Rechtsverteidiger fällt wohl für Champions League aus

Pavard-Aus: Warum auch Chris Richards eine Alternative sein könnte

Darf Chris Richards nach seinem Profidebüt für den FC Bayern demnächst auch in der Königsklasse jubeln? Foto: Getty Images

Französischen Medienberichten zufolge muss der FC Bayern München in der Champions League auf Rechtsverteidiger Benjamin Pavard verzichten. Die Alternativen für den Nationalspieler sind beim deutschen Rekordmeister allerdings rar gesät. Aus der U23 könnte theoretisch Hilfe kommen.

Der Traum vom "Triple" lebt beim FC Bayern München. Nach Deutscher Meisterschaft und Pokalsieg wollen die Münchener auch beim Finalturnier der Champions League ab dem 12. August erfolgreich sein und nach 2013 zum zweiten Mal das Triple an die Isar holen. Doch wie die französische L'Equipe berichtet muss der deutsche Rekordmeister dort auf Rechtsverteidiger Benjamin Pavard verzichten. Der 23-Jährige soll sich eine Bandverletzung an der linken Fußwurzel zugezogen haben und vier bis sechs Wochen ausfallen. Der FC Bayern kommunizierte zwar noch keine Ausfallzeit, bis zum Rückspiel im Achtelfinale gegen den FC Chelsea am 8. August allerdings dürfte es so oder so knapp für Pavard werden. 
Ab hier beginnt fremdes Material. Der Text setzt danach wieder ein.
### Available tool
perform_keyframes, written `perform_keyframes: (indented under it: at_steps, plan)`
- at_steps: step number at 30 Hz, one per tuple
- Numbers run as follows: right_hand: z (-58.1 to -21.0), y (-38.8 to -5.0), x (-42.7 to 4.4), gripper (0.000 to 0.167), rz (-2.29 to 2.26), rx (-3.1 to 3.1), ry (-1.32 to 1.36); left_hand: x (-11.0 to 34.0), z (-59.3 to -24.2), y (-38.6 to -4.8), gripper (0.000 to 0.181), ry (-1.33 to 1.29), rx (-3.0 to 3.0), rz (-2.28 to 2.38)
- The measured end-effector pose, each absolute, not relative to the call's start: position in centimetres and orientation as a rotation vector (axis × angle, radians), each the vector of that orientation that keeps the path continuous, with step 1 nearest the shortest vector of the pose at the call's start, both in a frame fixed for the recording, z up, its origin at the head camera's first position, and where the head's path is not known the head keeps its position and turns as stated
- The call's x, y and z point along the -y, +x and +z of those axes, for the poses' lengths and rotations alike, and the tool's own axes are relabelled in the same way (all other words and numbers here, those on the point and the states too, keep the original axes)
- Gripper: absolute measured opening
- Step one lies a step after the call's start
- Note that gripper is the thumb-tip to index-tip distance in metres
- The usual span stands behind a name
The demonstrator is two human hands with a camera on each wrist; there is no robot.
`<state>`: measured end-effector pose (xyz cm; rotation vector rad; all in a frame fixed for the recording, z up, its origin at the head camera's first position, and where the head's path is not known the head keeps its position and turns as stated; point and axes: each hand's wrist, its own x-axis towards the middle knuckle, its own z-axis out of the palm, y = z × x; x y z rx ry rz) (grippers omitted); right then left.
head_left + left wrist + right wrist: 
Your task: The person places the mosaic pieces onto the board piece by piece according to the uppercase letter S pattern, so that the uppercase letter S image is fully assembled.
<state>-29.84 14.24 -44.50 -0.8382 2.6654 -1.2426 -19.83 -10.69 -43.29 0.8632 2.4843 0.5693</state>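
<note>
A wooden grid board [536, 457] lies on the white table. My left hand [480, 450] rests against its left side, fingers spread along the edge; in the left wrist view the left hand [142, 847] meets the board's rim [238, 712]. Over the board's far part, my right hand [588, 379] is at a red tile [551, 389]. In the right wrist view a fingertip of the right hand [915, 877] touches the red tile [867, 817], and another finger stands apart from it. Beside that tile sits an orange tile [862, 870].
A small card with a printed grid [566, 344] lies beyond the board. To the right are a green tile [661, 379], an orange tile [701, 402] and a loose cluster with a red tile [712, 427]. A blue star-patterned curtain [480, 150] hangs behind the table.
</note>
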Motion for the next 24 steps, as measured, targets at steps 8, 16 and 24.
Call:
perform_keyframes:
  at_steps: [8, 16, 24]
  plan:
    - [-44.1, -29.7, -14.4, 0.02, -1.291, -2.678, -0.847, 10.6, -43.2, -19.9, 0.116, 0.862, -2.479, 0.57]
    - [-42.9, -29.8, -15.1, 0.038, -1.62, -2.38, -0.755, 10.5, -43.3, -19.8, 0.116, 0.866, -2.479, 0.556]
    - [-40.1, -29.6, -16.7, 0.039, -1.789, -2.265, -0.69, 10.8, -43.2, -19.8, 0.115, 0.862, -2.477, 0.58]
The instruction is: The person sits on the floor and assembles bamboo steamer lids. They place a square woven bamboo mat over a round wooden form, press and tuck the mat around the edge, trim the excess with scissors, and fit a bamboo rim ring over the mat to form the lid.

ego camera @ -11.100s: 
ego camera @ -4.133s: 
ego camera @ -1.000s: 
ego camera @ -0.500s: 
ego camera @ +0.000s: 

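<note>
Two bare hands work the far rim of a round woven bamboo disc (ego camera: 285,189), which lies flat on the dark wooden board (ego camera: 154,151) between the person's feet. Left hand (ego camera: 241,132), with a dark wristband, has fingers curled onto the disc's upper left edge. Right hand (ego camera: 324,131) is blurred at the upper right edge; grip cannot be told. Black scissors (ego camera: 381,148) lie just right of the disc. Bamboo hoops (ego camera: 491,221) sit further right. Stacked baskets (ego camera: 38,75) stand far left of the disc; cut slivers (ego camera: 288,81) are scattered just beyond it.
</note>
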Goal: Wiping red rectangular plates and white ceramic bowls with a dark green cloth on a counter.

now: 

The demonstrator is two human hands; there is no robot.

Odriozola einzige etatmäßige Alternative

Die Personalie Pavard ist dabei äußerst problematisch für Trainer Hansi Flick. Neben dem Franzosen besitzt der nämlich mit dem Spanier Alvaro Ordiozola nur noch einen etatmäßigen Rechtsverteidiger im Kader. Die Leihgabe von Real Madrid wurde im Februar nachnominiert und wäre noch für das Königsklassenturnier spielberechtigt, hat aber gerade einmal 160 Pflichtspielminuten für die Bayern absolviert und sich nicht aufgedrängt. Eine Rückversetzung von Joshua Kimmich wäre naheliegend, der hat sich im Laufe der Saison in der Zentrale aber eigentlich unverzichtbar gemacht. Sollte Flick das dennoch in Erwägung ziehen, dürfte Thiagos Stunde im Mittelfeld schlagen. Der Spanier, der die Münchener in diesem Sommer wohl noch verlassen wird, könnte sich nochmal beweisen wollen.

Richards könnte durch die B-Liste nominiert werden

Ein potentieller Kandidat wäre neben Lars-Lukas Mai aber auch Innenverteidiger Chris Richards aus der eigenen U23. Der 20-jährige Verteidiger wurde mit der Reserve des deutschen Rekordmeisters Meister in der 3. Liga (30 Spiele, vier Tore) und spielte dort in der Hinserie fast ausschließlich auf der rechten Defensivseite. Laut UEFA-Regelarien dürfte der US-Amerikaner auf der sogenannten B-Liste auftauchen und entsprechend für den Kader nominiert werden, weil er nach dem 1. Januar 1998 geboren wurde und bereits seit zwei Jahren beim FC Bayern unter Vertrag steht. Richards gilt als Toptalent in der Defensive, feierte am 33. Spieltag gegen den SC Freiburg sein Bundesligadebüt für die Profis und soll im dortigen Kader mittelfristig ohnehin integriert werden. Möglich, dass das nun schon früher passiert. Obgleich das Szenario mit Kimmich deutlich realistischer erscheint.